そんなに俺に友達が居るというのが信じがたいのか。自分に友達が居たことがないからって逆恨みまでするなんて雪ノ下も存外器の小さい女だ。俺ぐらい普通の人間ならむしろ友達の一人もいないとおかしいと思うのが普通だろうに。

 

俺は雪ノ下への反論もそこそこにポケットから携帯電話を取り出して通話履歴を呼び出した。表示された10件の履歴の中からデタラメにタッチして妹の電話番号を表示する。ここ数ヶ月通話した相手は妹だけなのでどれであろうと妹に繋がってしまうのである。呼び出し音がなり始めたのを確認してから雪ノ下に俺の携帯電話を差し出す。

 

「その妹が実在するか確かめてみろよ」

 

雪ノ下は怪訝な顔をして電話を中々受け取ろうとしなかったが、俺も負けじと手を引っめずにいると観念したのか携帯を受け取り耳に当てた。妹の方もとっくに学校は終わっているだろうし直に電話に出る筈だ。

思った通り携帯のマイクから妹の声が聞こえた。

 

「もしもし、お兄ちゃん? 珍しいねお兄ちゃんの方から電話を掛けて来るなんて。どうかしたの? また事故に遭ったなんて言うのは勘弁してよね」

 

「……」

 

俺の妹とは思えない騒々しい声に面食らったのか、雪ノ下が一瞬顔を引き攣らせる。俺が相手だと思っているからだが、第一声で縁起でもない事を言うのはこっちこそ勘弁して欲しい。ともあれこれで俺に妹が居るのは納得して貰えただろう。再び雪ノ下に手を差し出して携帯を寄越すよう示した。が、俺の携帯電話を雪ノ下は微動だにしない。電話を掛けてきておきながら何も言わない俺に妹が不審がって声を張り上げた。

 

「ちょっとお兄ちゃん! 悪巫山戯ならいい加減にして。こういう事して態々心配かけるなんて小町的にポイント低いよ!」

 

「そういう事なんで雪ノ下。悪いけど携帯返して貰えるか?」

 

「お兄ちゃん!? え? 雪ノ下さんてどういう事?」

 

「ちょっと待ってろ」

 

「……ええ……そうね、ごめんなさい比企谷君」

 

いつになく歯切れの悪い雪ノ下の様子は引っかかったが、それより妹の期限を損ねる方が俺には不味い。

 

「悪かったな。ちょっとお前の実存を確認させたい奴が居てな。別に悪戯したかった訳じゃないんだ、帰ったらクッキー焼くからそれで手を打ってくれ」

 

「……ふーん、まあそういう事なら特別に許してあげるけど。雪ノ下さんて誰?」

 

「部活の部長だ。お前今日まっすぐ家に帰るよな? 今から2人人を連れて行くから」

 

「お兄ちゃんが!? 人を連れてくる!?」

 

「別に今までなかった事じゃない。そういう訳なんで家に居てくれよ。じゃな」

 

「え? ちょっお兄ち」

 

人を連れて行くと言ってこれだけ驚かれると、雪ノ下と由比ヶ浜を家に連れて行ったらどうなるか分かったもんじゃないな。早まったかもしれん。後悔先に立たずである。

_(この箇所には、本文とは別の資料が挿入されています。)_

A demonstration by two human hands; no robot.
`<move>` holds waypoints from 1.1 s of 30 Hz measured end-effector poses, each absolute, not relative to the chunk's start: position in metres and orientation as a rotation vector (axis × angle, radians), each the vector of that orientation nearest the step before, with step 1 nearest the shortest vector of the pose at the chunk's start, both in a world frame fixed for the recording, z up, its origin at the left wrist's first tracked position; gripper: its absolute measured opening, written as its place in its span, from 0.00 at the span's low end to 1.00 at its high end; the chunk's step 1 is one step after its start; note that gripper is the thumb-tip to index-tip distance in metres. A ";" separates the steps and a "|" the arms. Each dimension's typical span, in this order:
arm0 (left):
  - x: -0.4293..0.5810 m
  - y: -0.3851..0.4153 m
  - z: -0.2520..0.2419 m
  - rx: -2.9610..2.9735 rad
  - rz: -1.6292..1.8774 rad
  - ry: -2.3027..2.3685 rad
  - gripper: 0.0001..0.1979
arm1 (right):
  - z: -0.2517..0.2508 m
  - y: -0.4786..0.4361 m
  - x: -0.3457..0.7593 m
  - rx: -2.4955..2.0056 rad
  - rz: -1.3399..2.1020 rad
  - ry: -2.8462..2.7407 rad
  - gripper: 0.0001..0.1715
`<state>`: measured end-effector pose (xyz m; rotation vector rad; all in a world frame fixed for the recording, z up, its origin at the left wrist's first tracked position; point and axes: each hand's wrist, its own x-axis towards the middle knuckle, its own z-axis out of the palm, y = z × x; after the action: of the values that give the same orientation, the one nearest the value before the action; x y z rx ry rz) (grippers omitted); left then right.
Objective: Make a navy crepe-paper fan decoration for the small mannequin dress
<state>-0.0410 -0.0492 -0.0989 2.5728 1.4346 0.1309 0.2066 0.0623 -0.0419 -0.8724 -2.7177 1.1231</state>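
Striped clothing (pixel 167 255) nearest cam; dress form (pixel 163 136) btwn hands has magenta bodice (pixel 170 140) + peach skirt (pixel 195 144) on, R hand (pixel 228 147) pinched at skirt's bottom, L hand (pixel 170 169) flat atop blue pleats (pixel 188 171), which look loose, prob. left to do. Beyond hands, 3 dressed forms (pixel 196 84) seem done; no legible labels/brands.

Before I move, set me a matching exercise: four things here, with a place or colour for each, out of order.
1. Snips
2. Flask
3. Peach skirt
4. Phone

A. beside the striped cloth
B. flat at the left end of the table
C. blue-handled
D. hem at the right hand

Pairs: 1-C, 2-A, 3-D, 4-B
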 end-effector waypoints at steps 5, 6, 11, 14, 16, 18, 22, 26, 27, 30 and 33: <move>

が、これで妹も家に居てくれるだろうし二人を連れて行くのに障害はなくなった訳だ。

 

「そういう訳なんで妹はちゃんと存在するし家に居るみたいだからな、ちゃっちゃと移動しようぜ」

 

何故か意気消沈している雪ノ下。と、由比ヶ浜を連れて俺は家路に着いたのだった。